● **Task item**: From the listing below, copy only the lines from the line that contains "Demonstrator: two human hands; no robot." to the line that contains "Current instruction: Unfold", counting those two lines as part of the copy.

---------- Supplied material

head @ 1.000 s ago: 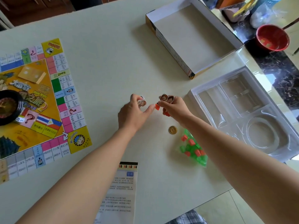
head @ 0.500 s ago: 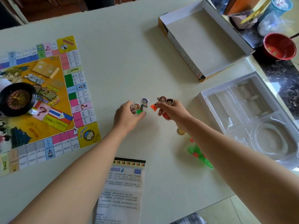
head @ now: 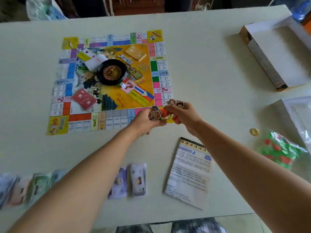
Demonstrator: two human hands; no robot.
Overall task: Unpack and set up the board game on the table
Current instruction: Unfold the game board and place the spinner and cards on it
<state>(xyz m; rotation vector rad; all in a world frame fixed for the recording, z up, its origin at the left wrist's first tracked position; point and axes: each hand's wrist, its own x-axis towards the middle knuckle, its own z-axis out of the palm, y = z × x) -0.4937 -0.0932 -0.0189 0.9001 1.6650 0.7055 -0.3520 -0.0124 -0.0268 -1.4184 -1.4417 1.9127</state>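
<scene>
Mostly unpacked, the game is spread over a pale counter (head: 202, 64). The game board (head: 143, 64) lies open and flat toward the far left of the counter. A black roulette wheel (head: 112, 72) sits on its middle, with small card stacks (head: 84, 99) around it.

Both hands hover over the board's near right corner, close together. The left hand (head: 146, 121) has its grip clamped on cardboard character pawns (head: 155, 113) with coloured stands. The right hand (head: 184, 115) pinches two more pawns in its grip, with the printed faces showing. The pawns are small, flat cartoon figures and look light and easy to tip.

Along the near edge lie blurred bundles of paper money (head: 137, 179), with a printed rule sheet (head: 190, 172) to their right. Near the right edge sit a gold coin (head: 254, 132) and a bag of green and red houses (head: 282, 152); whether the bag is open cannot be told. The open box (head: 277, 52) rests at the far right corner, and the clear plastic tray (head: 299, 115) lies at the right edge.

Judging from this, what is left is to stand the pawns on the board, probably on a corner square, and to set out the houses.
</scene>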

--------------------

● **Task response**:
Demonstrator: two human hands; no robot.
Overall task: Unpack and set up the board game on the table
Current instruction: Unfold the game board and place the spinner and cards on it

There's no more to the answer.